Best way to process Redshift data on Spark (EMR) via Airflow MWAA?

310 views Asked by At

We have an Airflow MWAA cluster and huge volume of Data in our Redshift data warehouse. We currently process the data directly in Redshift (w/ SQL) but given the amount of data, this puts a lot of pressure in the data warehouse and it is less and less resilient. A potential solution we found would be to decouple the data storage (Redshift) from the data processing (Spark), first of all, what do you think about this solution? To do this, we would like to use Airflow MWAA and SparkSQL to:

  • Transfer data from Redshift to Spark
  • Process the SQL scripts that were previously done in Redshift
  • Transfer the newly created table from Spark to Redshift

Is it a use case that someone here has already put in production?

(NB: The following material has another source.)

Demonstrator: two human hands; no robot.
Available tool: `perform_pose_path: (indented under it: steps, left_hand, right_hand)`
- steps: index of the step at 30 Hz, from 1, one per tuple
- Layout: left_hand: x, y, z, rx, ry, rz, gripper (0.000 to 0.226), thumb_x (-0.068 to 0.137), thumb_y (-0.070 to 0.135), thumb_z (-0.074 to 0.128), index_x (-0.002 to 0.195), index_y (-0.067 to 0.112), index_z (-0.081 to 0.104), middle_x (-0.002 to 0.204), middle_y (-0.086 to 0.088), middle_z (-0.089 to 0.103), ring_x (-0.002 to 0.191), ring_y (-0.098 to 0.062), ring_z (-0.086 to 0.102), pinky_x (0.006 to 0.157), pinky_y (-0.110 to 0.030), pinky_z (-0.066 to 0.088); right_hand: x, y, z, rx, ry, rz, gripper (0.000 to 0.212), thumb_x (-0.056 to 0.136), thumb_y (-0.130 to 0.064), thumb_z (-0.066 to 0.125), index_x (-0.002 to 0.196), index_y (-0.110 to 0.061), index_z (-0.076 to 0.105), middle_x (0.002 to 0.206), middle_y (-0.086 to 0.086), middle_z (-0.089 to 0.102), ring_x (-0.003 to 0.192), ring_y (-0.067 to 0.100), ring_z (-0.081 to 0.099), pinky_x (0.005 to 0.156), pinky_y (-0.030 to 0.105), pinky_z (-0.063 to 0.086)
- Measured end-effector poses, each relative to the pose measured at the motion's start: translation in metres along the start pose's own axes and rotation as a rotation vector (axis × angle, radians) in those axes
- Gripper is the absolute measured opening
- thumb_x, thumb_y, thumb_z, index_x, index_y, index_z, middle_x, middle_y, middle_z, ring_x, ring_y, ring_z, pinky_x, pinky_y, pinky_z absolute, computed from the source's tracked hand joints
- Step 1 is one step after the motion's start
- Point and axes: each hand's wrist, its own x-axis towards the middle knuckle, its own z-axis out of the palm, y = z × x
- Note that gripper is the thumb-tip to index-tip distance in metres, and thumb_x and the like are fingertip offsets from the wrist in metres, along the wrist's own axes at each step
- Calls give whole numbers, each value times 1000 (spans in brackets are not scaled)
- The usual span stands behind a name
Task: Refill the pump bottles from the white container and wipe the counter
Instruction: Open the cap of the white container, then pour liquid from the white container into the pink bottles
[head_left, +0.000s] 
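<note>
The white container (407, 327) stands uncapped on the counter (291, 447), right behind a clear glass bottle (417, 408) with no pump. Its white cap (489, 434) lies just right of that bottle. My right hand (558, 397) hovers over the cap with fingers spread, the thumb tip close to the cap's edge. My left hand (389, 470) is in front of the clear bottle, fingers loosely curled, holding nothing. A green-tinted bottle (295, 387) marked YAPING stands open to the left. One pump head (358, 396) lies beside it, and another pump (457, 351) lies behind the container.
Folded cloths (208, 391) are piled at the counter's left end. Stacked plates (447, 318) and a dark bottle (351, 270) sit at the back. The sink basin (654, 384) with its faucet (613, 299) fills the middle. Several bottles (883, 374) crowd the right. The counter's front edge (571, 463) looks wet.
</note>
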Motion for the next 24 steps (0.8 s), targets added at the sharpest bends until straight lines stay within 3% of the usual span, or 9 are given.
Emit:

What would in your opinion be the best way to interact with the Spark Cluster ? EmrAddStepsOperator vs PythonOperator + PySpark?

1

There are 1 answers

0
Hussein Awala On

You can use one of the two drivers:

  • spark-redshift connector: open source connector developed and maintained by databricks
  • EMR spark-redshift connector: it is developed by AWS and based on the first one, but with some improvements (github).

To load data from Redshift to spark, you can read the data table and process them in spark:

df = sql_context.read \
    .format("com.databricks.spark.redshift") \
    .option("url", "jdbc:redshift://redshifthost:5439/database?user=username&password=pass") \
    .option("dbtable", "my_table") \
    .option("tempdir", "s3a://path/for/temp/data") \
    .load()

Or take advantage of Redshift in a part of your processing by reading from a query result (you can filter, join or aggregate your data in Redshift before load them in spark)

df = sql_context.read \
    .format("com.databricks.spark.redshift") \
    .option("url", "jdbc:redshift://redshifthost:5439/database?user=username&password=pass") \
    .option("query", "select x, count(*) my_table group by x") \
    .option("tempdir", "s3a://path/for/temp/data") \
    .load()

You can do what you want with the loaded dataframe, and you can store the result to another data store if needed. You can use the same connector to load the result (or any other dataframe) in Redshift:

df.write \
  .format("com.databricks.spark.redshift") \
  .option("url", "jdbc:redshift://redshifthost:5439/database?user=username&password=pass") \
  .option("dbtable", "my_table_copy") \
  .option("tempdir", "s3n://path/for/temp/data") \
  .mode("error") \
  .save()

P.S: the connector is fully supported by spark SQL, so you can add the dependencies to your EMR cluster, then use the operator SparkSqlOperator to extract, transform then re-load your Redshift tables (SQL syntax example), or the operator SparkSubmitOperator if you prefer Python/Scala/JAVA jobs.